[SERVER-26948] Update conflict detection should be optimized for big documents Created: 08/Nov/16  Updated: 06/Dec/22  Resolved: 19/Jan/18

Status: Closed
Project: Core Server
Component/s: Performance, Write Ops
Affects Version/s: 3.2.10
Fix Version/s: None

Type: Improvement Priority: Major - P3
Reporter: Delbosc Benoit Assignee: Backlog - Query Team (Inactive)
Resolution: Done Votes: 0
Labels: None
Remaining Estimate: Not Specified
Time Spent: Not Specified
Original Estimate: Not Specified

Attachments: File update-conflict-prod.svg     File update-conflict-test.js     PNG File update-conflict.png     File update-conflict.svg    
Issue Links:
Duplicate
is duplicated by SERVER-28189 Update with $set of many array elemen... Closed
Assigned Teams:
Query
Participants:

 Description   

When updating document with hundreds of properties, the time spent in update conflict detection is high.

The FieldRefSet::insert is visible in flame graph.

Attached is a js script that reproduce the problem that create a bottleneck in production.

Just for information, we also do update conflict detection on our application before submitting the update commands to MongoDB. We had the same performance problem using a similar algorithm, this has been fixed using a different approach:
https://github.com/nuxeo/nuxeo/commit/eeceab7024445b88082f7406290478d9f6702c28



 Comments   
Comment by Ian Whalen (Inactive) [ 19/Jan/18 ]

Fixed by the rewrite of the update sub-system to build a tree of update nodes.

Comment by Asya Kamsky [ 18/Jan/18 ]

Since 3.6 rewrote much of the code involved, I did a very quick test using the attached JS file.

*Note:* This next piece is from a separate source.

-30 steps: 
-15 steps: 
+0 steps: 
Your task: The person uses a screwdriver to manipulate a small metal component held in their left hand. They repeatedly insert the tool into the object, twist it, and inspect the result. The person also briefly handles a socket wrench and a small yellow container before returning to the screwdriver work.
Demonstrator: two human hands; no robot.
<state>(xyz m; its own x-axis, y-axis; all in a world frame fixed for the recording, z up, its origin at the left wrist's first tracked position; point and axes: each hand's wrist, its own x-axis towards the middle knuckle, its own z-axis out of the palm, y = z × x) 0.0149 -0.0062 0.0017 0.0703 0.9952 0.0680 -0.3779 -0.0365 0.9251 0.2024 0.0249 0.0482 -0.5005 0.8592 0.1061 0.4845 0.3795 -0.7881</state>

I didn't do any profiling, only looked at raw performance of the tested updates.

// 3.4.x
    961 5ms
      4 6ms
     26 7ms
      3 8ms
// 3.6.0
    979 0ms
     16 1ms

Comment by Ian Whalen (Inactive) [ 13/Dec/16 ]

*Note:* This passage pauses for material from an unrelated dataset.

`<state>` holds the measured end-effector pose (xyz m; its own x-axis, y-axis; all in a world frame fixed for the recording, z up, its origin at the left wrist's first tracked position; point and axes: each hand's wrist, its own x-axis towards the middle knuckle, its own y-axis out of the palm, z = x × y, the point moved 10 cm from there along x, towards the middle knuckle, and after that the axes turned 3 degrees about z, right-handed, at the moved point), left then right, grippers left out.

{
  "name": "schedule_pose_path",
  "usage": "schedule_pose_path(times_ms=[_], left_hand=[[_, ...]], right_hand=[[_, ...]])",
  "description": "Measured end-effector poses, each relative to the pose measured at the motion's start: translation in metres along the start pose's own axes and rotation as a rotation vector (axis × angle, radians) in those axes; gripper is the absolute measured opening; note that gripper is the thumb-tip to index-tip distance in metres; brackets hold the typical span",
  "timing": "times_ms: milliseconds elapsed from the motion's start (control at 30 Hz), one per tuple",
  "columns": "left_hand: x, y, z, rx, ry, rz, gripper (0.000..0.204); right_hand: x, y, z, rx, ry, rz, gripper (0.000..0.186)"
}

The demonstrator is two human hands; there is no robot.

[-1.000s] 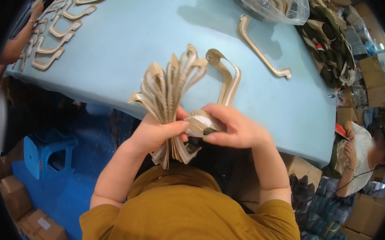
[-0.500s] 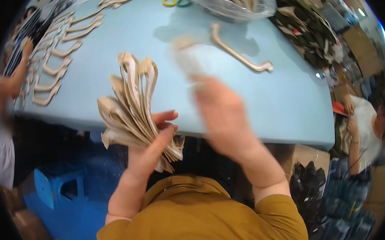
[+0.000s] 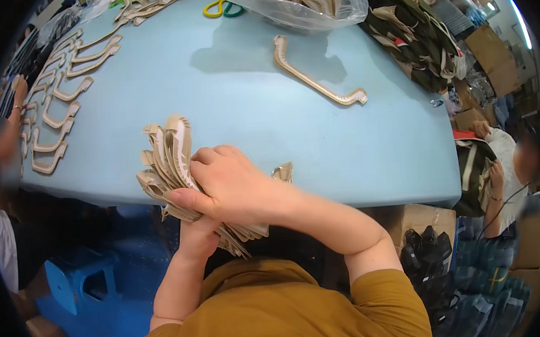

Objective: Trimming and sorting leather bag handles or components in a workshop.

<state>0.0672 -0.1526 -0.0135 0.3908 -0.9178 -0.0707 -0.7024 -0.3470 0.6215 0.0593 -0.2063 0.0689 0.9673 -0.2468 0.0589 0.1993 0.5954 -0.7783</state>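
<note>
A thick bundle of beige fabric strips (image 3: pixel 174 144) with white stitched edges stands over the table's near edge. Low down, my left hand (image 3: pixel 198 235) grips it, its fingers largely hidden behind my right hand and the strips. My right hand (image 3: pixel 230 184) lies across the bundle's right side, fingers curled onto the strips and thumb pointing left. Beyond my right wrist a short beige strip end (image 3: pixel 284 172) shows; I cannot tell whether it belongs to the bundle. A single curved beige strip (image 3: pixel 314 84) lies farther off on the light blue table (image 3: pixel 394 153).
Several curved strips (image 3: pixel 48 137) lie in rows at the left, near a co-worker's arm (image 3: pixel 13 124). At the back are yellow-and-green scissors (image 3: pixel 222 9) and a clear bag (image 3: pixel 346 6) of strips. Dark green fabric pieces (image 3: pixel 411 39) are heaped right. A blue stool (image 3: pixel 80 275) stands below left.
My right hand has come left and down from above the table onto the bundle. The bundle has sunk lower, its loops now closer together. The lone strip still lies on the table.
</note>
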Motion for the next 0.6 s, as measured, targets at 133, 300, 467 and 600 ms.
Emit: schedule_pose_path(times_ms=[133,300,467,600], left_hand=[[0.004,-0.011,-0.020,-0.406,-0.026,0.058,0.033],[0.004,-0.008,-0.021,-0.480,-0.025,0.201,0.034],[-0.002,-0.034,-0.016,-0.239,-0.019,-0.060,0.034],[0.002,-0.050,-0.009,-0.154,-0.088,-0.155,0.042]], right_hand=[[0.032,-0.057,-0.079,0.224,0.376,-0.095,0.046],[0.013,-0.134,-0.218,-0.661,0.640,-0.821,0.042],[0.015,-0.088,-0.205,-0.565,0.261,-0.616,0.028],[-0.040,-0.053,-0.114,-0.144,-0.013,-0.393,0.020]])
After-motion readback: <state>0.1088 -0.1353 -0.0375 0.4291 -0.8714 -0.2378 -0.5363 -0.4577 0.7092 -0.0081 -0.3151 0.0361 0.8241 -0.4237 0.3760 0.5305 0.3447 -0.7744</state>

Hi Delbosc, we realized that we could actually use a prefix tree to get better than O(n ^ 2). Putting this in Planned But Not Scheduled for future consideration.

Comment by David Storch [ 30/Nov/16 ]

Hi bdelbosc,

Thanks for this clear issue report. I have confirmed this behavior—under your repro I see a profile that looks very similar to the attached flame graph. I am moving this ticket to the Query Team's backlog for triage, please continue to watch for updates.

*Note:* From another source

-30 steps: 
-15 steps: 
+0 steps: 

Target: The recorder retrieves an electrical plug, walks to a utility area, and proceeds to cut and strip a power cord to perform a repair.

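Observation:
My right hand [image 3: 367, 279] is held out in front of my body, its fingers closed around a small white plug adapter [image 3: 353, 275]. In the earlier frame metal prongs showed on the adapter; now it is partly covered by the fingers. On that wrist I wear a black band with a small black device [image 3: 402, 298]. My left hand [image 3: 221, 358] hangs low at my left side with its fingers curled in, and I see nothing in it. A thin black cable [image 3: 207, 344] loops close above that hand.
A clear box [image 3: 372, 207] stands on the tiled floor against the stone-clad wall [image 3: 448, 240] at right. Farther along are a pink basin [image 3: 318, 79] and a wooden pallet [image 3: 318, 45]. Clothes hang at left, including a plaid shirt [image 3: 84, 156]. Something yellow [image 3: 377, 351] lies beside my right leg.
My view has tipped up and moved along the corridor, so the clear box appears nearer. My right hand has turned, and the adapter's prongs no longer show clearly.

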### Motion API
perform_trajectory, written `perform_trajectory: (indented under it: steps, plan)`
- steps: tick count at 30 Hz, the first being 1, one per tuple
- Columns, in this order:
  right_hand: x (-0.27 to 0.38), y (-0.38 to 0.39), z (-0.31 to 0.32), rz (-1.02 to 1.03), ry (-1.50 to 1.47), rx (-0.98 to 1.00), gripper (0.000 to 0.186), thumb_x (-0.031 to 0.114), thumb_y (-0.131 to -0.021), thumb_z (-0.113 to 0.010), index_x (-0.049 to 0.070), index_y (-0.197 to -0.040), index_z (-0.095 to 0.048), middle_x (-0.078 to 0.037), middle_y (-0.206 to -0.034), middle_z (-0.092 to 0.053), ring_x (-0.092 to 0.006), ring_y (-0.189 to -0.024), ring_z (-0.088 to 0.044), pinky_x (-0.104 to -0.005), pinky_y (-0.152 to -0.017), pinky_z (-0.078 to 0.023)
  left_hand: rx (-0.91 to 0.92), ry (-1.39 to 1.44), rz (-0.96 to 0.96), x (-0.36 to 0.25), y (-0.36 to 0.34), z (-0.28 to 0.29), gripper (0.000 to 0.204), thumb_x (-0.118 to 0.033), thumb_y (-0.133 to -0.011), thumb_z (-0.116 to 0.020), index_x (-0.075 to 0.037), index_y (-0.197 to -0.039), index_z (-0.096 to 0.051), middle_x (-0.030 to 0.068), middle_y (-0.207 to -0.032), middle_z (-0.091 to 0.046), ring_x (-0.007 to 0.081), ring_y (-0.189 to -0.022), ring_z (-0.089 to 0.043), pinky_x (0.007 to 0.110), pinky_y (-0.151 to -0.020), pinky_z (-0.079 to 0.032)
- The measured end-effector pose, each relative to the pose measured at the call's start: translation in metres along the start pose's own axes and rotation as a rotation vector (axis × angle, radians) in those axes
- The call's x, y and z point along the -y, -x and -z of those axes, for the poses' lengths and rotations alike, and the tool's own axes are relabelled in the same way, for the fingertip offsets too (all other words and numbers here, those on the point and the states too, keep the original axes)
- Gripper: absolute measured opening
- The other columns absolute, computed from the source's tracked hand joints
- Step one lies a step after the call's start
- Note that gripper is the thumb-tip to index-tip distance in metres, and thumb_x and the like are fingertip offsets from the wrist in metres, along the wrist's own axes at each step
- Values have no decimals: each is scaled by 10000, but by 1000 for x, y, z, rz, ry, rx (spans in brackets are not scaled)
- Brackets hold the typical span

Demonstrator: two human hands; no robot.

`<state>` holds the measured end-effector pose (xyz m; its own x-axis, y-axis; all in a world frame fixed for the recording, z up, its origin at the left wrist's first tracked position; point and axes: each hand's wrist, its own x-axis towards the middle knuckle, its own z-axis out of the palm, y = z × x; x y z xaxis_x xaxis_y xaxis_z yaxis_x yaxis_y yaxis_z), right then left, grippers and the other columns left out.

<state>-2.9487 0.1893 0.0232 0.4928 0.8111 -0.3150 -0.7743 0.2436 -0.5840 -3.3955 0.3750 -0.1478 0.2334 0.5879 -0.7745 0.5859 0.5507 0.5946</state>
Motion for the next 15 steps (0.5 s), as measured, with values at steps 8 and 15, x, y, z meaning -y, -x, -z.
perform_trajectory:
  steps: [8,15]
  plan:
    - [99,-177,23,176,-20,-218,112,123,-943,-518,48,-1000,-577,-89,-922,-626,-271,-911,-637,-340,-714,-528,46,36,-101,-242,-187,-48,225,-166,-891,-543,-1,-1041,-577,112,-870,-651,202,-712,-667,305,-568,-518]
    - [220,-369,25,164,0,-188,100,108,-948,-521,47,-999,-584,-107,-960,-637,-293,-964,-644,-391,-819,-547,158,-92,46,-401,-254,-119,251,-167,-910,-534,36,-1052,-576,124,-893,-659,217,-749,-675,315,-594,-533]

Since all 200 fields in the $set expression share a prefix, our conflict detection is O(n^2), where n is the number of fields in the update expression that share a prefix. I think it has to be O(n^2) since you have to consider whether any pair of two paths is conflicting. However, it does look like the implementation leaves some room for optimization. Do keep in mind that this update is idempotent and that the repro repeatedly updates the same document. All updates but the first are no-ops. The update subsystem's no-op detection will prevent any of these updates from actually doing writes to storage. This causes conflict detection to show up more in the profile. However, I did run a test in which each update was applied to a different document, and the conflict detection still shows up as the most expensive component of the hot path.

Best,
Dave

Comment by Ramon Fernandez Marina [ 13/Nov/16 ]

Thanks for the detailed report bdelbosc, we've sent this to the Query team to investigate further.

Comment by Delbosc Benoit [ 08/Nov/16 ]

Attaching update-conflict-prod.svg a MongoDB flamegraph taken in production where updates queries can take more than 500ms on a m4.2xlarge host.

2016-11-08T11:01:33.744+0000 I COMMAND  [conn4903] warning: log line attempted (120kB) over max size (10kB), printing beginning and end ... command nuxeo.$cmd command: update { update: "default", ordered: false, updates: [ { q: { ecm:id: "f17b6a7f-d001-46d7-acfe-b6ab04853d5f" }, u: { $set: { ... table of 1000 items ...  } } } ] } keyUpdates:0 writeConflicts:0 numYields:0 reslen:55 locks:{ Global: { acquireCount: { r: 2, w: 2 } }, Database: { acquireCount: { w: 2 } }, Collection: { acquireCount: { w: 2 } } } protocol:op_query 528ms

Thanks for your help.

Generated at Thu Feb 08 04:13:42 UTC 2024 using Jira 9.7.1#970001-sha1:2222b88b221c4928ef0de3161136cc90c8356a66.